» Exercise directions:
In the listing that follows, locate the line containing "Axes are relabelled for" and the line containing "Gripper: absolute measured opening". Retype exactly those two lines and every line between them, and nothing more.
##############################
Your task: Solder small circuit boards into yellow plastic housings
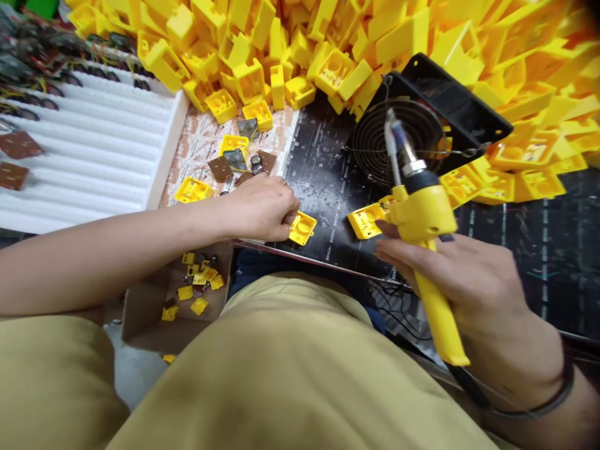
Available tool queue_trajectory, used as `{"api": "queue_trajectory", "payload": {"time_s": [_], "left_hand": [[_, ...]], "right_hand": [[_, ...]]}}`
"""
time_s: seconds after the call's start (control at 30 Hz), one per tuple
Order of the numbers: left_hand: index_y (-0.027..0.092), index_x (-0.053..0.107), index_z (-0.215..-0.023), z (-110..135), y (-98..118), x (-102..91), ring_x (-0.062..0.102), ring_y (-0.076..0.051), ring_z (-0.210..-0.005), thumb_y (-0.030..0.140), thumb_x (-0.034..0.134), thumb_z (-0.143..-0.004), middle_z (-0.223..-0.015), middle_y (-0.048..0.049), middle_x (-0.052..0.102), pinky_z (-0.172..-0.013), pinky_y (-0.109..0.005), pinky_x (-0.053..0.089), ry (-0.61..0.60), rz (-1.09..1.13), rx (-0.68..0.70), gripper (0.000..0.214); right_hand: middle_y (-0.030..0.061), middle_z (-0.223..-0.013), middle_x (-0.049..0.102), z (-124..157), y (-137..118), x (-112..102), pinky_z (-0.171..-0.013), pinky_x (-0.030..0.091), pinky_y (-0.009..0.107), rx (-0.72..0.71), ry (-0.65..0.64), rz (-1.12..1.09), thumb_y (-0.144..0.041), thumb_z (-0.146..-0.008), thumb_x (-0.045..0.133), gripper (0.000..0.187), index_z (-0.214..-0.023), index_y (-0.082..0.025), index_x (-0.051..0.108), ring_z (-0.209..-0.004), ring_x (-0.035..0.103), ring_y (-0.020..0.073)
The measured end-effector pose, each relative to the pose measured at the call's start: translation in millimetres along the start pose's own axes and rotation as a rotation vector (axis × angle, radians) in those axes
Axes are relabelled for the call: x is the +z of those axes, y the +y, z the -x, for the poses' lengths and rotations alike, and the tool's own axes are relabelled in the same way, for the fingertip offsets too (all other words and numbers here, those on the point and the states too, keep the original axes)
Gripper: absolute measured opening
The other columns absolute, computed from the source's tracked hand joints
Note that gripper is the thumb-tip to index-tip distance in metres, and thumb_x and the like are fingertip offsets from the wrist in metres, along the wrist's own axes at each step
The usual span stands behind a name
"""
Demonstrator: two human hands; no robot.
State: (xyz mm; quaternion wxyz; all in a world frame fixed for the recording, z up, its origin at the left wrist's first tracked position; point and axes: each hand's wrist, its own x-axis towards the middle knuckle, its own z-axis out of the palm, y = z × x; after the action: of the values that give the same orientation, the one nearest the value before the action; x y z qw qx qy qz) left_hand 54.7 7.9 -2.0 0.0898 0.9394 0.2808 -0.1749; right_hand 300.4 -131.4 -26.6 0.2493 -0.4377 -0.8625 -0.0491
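Observation:
My right hand (473, 281) is wrapped round a yellow soldering gun (424, 212), its metal tip pointing up and away over the fan grille. Just left of that hand's fingertips sits a small open yellow plastic case (365, 220); whether they touch it I cannot tell. My left hand (265, 206) is closed at the bench's near edge, its fingers on another yellow case (302, 227) with a round grid of holes inside. Behind the left hand lie a dark circuit board (234, 159), brown square boards (219, 169) and a small round black part (256, 164).
A large heap of yellow cases (337, 69) fills the back. A black fan (398, 137) with a wire grille stands before it. At left is a ridged white foam tray (94, 144) with wired parts. A cardboard box (154, 312) below holds several yellow pieces.

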Motion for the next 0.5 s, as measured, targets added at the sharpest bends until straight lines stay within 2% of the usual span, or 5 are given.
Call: {"api": "queue_trajectory", "payload": {"time_s": [0.07, 0.17, 0.33, 0.4, 0.5], "left_hand": [[0.019, 0.072, -0.078, 1, 2, 0.3, 0.061, -0.018, -0.076, 0.026, 0.056, -0.076, -0.075, -0.0031, 0.07, -0.072, -0.029, 0.042, -0.002, 0.012, -0.008, 0.018], [0.02, 0.073, -0.08, 5, -2, -3.1, 0.062, -0.018, -0.08, 0.024, 0.056, -0.078, -0.079, -0.0029, 0.071, -0.076, -0.029, 0.043, 0.01, 0.057, -0.003, 0.017], [0.025, 0.073, -0.093, 25, -28, -13.8, 0.064, -0.015, -0.086, 0.024, 0.053, -0.083, -0.093, 0.0013, 0.072, -0.079, -0.027, 0.044, 0.221, 0.235, 0.033, 0.022], [0.025, 0.072, -0.095, 32, -34, -13.1, 0.065, -0.015, -0.088, 0.025, 0.052, -0.084, -0.096, 0.0015, 0.072, -0.08, -0.027, 0.045, 0.247, 0.28, 0.041, 0.022], [0.023, 0.071, -0.095, 35, -30, -1.6, 0.065, -0.017, -0.092, 0.027, 0.053, -0.085, -0.099, -0.0006, 0.072, -0.087, -0.031, 0.044, 0.257, 0.287, 0.074, 0.02]], "right_hand": [[0.0003, -0.08, 0.067, -10, 7, 10, -0.073, 0.052, 0.025, -0.085, -0.001, 0.058, -0.023, -0.089, 0.063, 0.022, -0.11, -0.019, 0.058, -0.076, 0.064, 0.0149], [0.0037, -0.084, 0.068, -19, 17, 17, -0.075, 0.052, 0.031, -0.149, -0.019, 0.102, -0.028, -0.09, 0.062, 0.021, -0.107, -0.018, 0.055, -0.078, 0.065, 0.0188], [0.0019, -0.082, 0.066, -18, 26, 20, -0.079, 0.052, 0.034, -0.163, -0.079, 0.075, -0.027, -0.094, 0.055, 0.018, -0.11, -0.019, 0.053, -0.072, 0.064, 0.0173], [0.0012, -0.079, 0.065, -17, 28, 20, -0.077, 0.052, 0.034, -0.162, -0.086, 0.076, -0.027, -0.095, 0.053, 0.015, -0.108, -0.019, 0.054, -0.069, 0.063, 0.0166], [0.0005, -0.078, 0.065, -19, 29, 20, -0.076, 0.053, 0.034, -0.16, -0.078, 0.066, -0.028, -0.095, 0.054, 0.016, -0.107, -0.018, 0.054, -0.067, 0.063, 0.0156]]}}
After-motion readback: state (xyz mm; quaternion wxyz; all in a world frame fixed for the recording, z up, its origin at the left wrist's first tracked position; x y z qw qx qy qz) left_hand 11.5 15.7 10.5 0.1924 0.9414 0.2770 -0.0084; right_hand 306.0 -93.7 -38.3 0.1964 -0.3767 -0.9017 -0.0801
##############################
» Answer to this task:
Axes are relabelled for the call: x is the +z of those axes, y the +y, z the -x, for the poses' lengths and rotations alike, and the tool's own axes are relabelled in the same way, for the fingertip offsets too (all other words and numbers here, those on the point and the states too, keep the original axes)
Gripper: absolute measured opening

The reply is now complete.